Figure 4. High throughput screen for the effect of ubiquitin mutations on polyubiquitin chain formation

The effect of ubiquitin mutations on polyubiquitin chain formation by Ubc13-Mms2. Wells in row 1 contain E1, Ubc13-Mms2 and ubiquitin, row 2 contains E1 and ubiquitin, and row 3 contains ubiquitin alone. Protein concentrations used were 2 μM Ubc13-Mms2, 0.5 μM E1, 500 μM ubiquitin (except for no-lysine ubiquitin which was at 100 μM). Reactions were incubated for 1 hour at 37 °C, quenched and the absorbance measured. Assay was performed in duplicate, with representative data shown.

Figure 5. Rate-limiting concentration range of Ubc13-Mms2

Rate of pyrophosphate formation in μM/sec at 0, 0.4, 0.8, 1.2, 2, and 4 μM Ubc13-Mms2 at 0.3 μM E1 (filled circles) and 0.6 μM E1 (open circles).
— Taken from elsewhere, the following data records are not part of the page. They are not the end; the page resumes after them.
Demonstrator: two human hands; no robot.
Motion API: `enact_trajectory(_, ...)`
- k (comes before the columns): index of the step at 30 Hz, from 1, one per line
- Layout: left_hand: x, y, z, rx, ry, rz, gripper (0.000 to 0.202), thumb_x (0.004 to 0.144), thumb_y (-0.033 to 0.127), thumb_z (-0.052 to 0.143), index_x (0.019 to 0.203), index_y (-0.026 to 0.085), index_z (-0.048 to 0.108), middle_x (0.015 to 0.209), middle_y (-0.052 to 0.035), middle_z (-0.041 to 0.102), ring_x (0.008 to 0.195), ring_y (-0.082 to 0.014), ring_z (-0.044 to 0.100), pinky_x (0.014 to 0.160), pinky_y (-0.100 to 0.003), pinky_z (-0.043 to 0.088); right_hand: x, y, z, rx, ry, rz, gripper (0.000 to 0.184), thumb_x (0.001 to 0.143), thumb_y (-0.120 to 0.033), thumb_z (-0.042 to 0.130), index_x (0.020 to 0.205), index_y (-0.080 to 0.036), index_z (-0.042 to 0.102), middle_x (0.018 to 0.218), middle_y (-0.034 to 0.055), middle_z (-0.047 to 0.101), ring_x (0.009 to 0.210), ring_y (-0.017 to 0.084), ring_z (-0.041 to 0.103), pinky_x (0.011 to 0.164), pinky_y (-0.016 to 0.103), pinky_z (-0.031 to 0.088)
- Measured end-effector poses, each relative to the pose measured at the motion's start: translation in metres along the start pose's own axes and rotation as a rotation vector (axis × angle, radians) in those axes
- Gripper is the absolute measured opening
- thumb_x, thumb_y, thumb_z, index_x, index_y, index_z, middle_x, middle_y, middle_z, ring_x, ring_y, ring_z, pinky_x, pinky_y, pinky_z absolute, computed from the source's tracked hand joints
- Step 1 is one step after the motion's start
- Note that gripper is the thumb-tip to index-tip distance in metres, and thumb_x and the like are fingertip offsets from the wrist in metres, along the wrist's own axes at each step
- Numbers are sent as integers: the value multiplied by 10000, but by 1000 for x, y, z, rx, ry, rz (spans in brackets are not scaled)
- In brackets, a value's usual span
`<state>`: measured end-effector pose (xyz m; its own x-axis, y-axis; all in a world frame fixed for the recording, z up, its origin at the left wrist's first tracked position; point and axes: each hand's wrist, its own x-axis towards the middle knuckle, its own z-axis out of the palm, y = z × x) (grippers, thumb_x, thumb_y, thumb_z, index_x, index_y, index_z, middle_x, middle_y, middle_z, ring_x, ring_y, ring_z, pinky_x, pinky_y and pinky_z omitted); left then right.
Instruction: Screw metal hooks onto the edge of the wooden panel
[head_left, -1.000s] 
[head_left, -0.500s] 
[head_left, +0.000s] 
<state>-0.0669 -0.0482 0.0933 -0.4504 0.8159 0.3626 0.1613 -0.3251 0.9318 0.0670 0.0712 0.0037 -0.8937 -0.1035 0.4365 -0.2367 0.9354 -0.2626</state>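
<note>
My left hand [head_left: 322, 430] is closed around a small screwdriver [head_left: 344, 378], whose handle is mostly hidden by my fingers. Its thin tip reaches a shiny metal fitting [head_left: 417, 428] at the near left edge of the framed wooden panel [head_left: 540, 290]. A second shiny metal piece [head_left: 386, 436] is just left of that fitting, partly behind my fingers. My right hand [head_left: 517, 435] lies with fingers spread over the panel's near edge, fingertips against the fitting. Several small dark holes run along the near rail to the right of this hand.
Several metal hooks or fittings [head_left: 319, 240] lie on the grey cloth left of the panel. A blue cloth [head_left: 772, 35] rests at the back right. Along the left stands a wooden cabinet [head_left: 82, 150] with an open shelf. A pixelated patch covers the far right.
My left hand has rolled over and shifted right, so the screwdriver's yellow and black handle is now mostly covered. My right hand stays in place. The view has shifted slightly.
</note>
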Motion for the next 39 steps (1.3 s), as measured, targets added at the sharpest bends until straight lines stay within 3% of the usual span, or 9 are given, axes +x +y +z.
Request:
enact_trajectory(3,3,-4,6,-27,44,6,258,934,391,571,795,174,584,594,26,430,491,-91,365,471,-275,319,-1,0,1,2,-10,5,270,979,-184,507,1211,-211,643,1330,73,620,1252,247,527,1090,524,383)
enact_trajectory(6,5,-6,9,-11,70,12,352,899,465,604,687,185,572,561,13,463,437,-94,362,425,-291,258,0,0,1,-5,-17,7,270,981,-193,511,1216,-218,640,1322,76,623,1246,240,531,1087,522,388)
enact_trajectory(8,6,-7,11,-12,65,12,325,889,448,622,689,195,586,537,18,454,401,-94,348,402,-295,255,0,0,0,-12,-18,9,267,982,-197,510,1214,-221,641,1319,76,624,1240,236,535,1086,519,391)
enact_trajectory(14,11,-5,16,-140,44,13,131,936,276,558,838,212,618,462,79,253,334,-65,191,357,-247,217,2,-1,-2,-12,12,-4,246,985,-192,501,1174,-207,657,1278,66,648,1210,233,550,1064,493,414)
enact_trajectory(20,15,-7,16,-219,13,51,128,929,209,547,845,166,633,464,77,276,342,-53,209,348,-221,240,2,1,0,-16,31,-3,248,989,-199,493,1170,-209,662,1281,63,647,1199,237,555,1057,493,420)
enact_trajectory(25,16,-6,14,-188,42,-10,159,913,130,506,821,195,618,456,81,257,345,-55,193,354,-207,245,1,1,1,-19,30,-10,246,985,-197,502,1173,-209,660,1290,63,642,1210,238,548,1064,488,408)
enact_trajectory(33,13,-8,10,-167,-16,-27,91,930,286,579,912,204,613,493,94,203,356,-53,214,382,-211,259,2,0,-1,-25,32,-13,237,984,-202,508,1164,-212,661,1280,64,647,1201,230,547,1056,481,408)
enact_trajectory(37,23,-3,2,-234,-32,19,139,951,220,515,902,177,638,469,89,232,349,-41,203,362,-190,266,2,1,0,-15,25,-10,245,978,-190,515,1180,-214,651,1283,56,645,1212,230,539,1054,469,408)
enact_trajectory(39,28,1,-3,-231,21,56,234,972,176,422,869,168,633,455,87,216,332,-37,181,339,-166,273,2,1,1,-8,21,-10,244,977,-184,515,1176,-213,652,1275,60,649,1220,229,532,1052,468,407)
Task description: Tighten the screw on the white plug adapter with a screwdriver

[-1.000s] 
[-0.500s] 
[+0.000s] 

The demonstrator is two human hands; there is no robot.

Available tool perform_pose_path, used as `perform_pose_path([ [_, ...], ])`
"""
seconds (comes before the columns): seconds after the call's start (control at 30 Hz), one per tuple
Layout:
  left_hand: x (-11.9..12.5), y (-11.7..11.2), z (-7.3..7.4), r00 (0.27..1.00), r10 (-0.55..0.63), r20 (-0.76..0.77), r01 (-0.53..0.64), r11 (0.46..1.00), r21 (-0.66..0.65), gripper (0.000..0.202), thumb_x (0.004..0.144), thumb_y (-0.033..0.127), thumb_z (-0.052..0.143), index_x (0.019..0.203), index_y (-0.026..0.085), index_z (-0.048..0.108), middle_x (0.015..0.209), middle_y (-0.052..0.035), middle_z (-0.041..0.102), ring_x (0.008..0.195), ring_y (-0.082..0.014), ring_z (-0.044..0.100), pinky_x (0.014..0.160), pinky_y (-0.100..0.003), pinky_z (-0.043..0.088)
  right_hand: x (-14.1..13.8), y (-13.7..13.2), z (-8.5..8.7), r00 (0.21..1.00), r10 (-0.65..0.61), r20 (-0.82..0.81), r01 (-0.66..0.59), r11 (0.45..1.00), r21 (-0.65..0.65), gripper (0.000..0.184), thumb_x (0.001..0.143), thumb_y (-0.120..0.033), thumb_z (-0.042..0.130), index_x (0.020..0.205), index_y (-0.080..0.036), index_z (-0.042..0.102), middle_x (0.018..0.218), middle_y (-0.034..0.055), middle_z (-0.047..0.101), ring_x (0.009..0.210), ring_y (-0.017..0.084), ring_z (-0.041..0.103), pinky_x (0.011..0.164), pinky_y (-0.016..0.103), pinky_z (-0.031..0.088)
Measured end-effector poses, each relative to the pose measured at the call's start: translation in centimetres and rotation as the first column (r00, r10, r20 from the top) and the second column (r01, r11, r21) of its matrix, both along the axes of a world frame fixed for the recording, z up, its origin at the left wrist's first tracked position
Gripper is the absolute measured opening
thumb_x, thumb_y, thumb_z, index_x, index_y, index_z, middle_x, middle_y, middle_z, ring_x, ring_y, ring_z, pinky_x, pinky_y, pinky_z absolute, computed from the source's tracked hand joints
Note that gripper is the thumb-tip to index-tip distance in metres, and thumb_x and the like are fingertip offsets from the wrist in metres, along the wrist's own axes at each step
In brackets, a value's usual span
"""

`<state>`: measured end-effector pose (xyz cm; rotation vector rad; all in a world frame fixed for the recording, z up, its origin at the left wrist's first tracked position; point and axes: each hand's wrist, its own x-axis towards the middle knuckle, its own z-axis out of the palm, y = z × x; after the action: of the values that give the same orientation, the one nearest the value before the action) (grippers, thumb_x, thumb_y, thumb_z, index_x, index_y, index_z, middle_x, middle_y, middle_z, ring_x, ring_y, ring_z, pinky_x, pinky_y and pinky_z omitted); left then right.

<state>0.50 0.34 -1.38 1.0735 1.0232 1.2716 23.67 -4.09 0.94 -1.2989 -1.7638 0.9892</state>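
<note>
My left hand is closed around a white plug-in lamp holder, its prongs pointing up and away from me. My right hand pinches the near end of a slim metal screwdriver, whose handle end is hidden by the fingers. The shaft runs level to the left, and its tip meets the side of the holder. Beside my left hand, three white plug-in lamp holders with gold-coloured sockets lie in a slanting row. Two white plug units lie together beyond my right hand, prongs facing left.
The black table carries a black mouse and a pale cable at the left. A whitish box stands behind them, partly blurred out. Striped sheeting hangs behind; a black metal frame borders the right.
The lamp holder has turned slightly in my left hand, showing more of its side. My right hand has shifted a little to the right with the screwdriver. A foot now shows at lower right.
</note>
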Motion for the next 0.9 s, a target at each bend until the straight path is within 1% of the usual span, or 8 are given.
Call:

Grey box indicates concentrations where ubiquitin transfer by Ubc13-Mms2 is directly correlated with pyrophosphate production by E1.

Figure 6. Ubiquitin^ΔG75,ΔG76 saturation curves for Ubc13-Mms2

Reactions contained 0.3 μM Ubc13-Mms2, 0.2 μM E1, 0 to 950 μM ubiquitin^ΔG75,ΔG76, and 80 μM ubiquitin K63R. For molybdenum blue assay reactions (black circles), 500 Units of pyrophosphatase was present and for the band shift assay (open circles), 10 μM ubiquitin labeled with fluorescein at position 63 and with 70 μM unlabeled ubiquitin^K63R. Each rate is an average of 3 to 5 separate experiments. Error bars are not shown for clarity.